Ed ecco che entra in gioco una questione rilevante quando si parla di identità di genere in ambito educativo, ovvero quella delle Carriere Alias, in particolare per le persone in fase di transizione (vorrei si potesse aggiungere anche per tutte quelle persone che non si identificano con il genere biologico assegnato alla nascita, che non si indentificano in nessun genere, ma che non stanno compiendo un percorso di transizione, magari a causa di fattori economici, nonché con il nome che è stato scelto per loro). Il termine Carriere Alias, non è sinonimo di qualcosa di alieno, non è un termine ombrello sotto il quale nascondersi, anzi, è un qualcosa di imprescindibile, un diritto fondamentale.
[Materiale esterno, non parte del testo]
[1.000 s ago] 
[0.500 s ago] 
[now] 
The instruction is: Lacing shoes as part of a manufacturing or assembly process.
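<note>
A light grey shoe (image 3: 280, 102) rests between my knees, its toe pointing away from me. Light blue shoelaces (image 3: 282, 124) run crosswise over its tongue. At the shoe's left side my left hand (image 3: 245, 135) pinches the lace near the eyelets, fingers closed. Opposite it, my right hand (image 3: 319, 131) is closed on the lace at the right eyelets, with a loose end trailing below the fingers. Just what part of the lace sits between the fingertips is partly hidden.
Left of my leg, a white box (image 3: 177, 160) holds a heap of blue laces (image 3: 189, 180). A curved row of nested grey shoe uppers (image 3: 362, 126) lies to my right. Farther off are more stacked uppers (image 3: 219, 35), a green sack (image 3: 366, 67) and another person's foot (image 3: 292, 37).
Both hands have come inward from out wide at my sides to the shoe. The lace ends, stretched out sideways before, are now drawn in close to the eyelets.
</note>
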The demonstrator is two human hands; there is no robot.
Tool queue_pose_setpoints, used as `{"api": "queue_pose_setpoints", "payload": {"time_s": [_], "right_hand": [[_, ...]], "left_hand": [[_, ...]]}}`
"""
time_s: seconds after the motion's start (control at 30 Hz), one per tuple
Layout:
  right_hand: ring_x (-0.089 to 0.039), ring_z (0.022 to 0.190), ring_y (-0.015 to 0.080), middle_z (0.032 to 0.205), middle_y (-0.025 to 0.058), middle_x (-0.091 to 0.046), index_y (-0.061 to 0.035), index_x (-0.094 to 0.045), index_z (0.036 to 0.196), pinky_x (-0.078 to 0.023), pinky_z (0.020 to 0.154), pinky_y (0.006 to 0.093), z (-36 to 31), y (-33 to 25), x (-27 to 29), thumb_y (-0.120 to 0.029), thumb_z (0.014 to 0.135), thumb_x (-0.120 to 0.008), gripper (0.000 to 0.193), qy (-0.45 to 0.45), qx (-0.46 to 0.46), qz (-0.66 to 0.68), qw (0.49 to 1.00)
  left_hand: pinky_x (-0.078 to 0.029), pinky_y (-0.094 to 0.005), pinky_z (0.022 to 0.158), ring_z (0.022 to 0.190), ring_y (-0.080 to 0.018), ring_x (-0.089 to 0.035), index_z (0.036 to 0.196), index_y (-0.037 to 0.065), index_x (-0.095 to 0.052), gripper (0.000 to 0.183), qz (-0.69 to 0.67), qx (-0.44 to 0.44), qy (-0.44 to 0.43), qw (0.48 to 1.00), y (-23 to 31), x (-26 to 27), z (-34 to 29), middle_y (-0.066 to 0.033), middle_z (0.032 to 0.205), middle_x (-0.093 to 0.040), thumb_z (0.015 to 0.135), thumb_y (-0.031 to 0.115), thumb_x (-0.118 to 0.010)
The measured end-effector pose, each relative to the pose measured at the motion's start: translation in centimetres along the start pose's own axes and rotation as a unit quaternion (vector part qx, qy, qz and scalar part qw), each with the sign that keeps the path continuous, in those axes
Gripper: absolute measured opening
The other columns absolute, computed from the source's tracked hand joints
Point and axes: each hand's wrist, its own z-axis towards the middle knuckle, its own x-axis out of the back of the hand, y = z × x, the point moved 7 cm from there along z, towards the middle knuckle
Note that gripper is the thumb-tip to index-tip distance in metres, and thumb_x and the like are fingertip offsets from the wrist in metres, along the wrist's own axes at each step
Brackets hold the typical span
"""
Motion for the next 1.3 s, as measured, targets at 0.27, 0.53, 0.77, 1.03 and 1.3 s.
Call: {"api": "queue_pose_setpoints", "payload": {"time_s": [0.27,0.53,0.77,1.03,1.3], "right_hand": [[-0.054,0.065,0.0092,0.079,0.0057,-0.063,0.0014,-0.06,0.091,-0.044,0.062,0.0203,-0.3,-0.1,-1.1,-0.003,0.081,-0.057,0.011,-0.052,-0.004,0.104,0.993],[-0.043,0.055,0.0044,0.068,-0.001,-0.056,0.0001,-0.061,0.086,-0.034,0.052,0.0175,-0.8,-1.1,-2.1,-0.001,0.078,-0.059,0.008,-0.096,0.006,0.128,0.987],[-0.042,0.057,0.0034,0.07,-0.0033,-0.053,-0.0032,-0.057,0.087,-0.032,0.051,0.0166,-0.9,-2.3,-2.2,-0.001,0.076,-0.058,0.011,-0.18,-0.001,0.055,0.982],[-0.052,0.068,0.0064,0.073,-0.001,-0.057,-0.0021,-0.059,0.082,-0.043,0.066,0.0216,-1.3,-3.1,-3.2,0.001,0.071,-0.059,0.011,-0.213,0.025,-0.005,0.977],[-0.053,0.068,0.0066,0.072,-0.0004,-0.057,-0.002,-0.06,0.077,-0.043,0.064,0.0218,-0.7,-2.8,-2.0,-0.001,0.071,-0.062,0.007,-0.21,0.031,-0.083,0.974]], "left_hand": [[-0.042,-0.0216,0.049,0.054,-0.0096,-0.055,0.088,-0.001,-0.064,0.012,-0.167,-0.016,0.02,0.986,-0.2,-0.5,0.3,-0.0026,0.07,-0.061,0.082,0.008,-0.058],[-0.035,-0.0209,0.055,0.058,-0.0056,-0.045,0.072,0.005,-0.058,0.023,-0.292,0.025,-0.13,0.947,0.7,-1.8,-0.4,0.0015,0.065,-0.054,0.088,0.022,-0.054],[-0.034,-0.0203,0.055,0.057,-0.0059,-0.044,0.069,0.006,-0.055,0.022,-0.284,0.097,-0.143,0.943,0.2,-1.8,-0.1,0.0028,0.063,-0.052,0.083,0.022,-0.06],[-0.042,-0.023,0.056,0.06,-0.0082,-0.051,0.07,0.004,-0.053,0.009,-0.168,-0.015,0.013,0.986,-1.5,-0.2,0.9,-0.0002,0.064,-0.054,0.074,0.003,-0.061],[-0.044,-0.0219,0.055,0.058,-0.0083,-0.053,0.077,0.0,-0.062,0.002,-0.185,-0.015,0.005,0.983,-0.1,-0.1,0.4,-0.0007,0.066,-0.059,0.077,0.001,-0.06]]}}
Infatti, attraverso le Carriere Alias nelle Scuole e nelle Università, viene permesso, agli studenti e alle studentesse di essere se stessi/se stesse e di potersi rapportare, in maniera serena, con chi sta loro accanto, viene permesso loro di autodeterminarsi. Nel concreto, si può essere inseriti nel Registro Elettronico, nei documenti ufficiali, negli elenchi (interni all’Istituto Scolastico/dell’Ateneo di cui si fa parte) con il nome di elezione e senza bisogno di ricorrere a documentazione medica o giuridica. Oggigiorno, in un mondo fatto di pregiudizi e stereotipi che influenzano le nostre vite, i nostri pensieri, nonché i nostri studi, ci si può rendere conto di come poter studiare in un luoghi sicuri, inclusivi, dove ci si possa sentire davvero a casa, sia sintomo di benessere.

Spesso, all’interno del mondo scolastico/universitario non ci si sente bene. La stessa ricerca in merito ci dimostra come preconcetti, cliché e comportamenti non inclusivi siano portatori di disagi, di sconforto, di scarso rendimento. Numerosissimi sono, infatti, i casi di abbandono scolastico che sono legati a fattori diversi tra di loro, tra cui quello dell’identità di genere. Quindi, se la nostra mente è libera da paure, oppressioni, malessere etc., può lavorare meglio e il nostro apprendimento sarà più efficace. Dunque, persone che durante il proprio percorso scolastico percepiscono un’identità diversa da quella rilevata dal sesso biologico, e non solo, hanno tutto il diritto di poter vivere un cammino di studi roseo. È, quindi, fondamentale, non solo che le Carriere Alias vengano attivate (come è stato fatto, da qualche tempo,  presso l’Università degli Studi “Guglielmo Marconi”), ma che anche il personale docente ed educatore si formi, attraverso percorsi d’inclusione e di consapevolezza, per riuscire a vivere al meglio le specifiche situazioni, per rispettarsi reciprocamente e per migliorare la qualità dell’istruzione e dell’apprendimento, affinché non si verifichino episodi come l’utilizzo di termini impropri, nonché l’uso del vecchio nome (deadname), che potrebbero portare a fenomeni di stress, di ansia e ad un senso di non appartenenza. Tutto questo s’inserisce, quindi, in un clima di tutela e di riconoscimento, che permette, a chiunque, di poter fiorire, nell’ambito di studi, indipendentemente da quella che è l’identità di genere.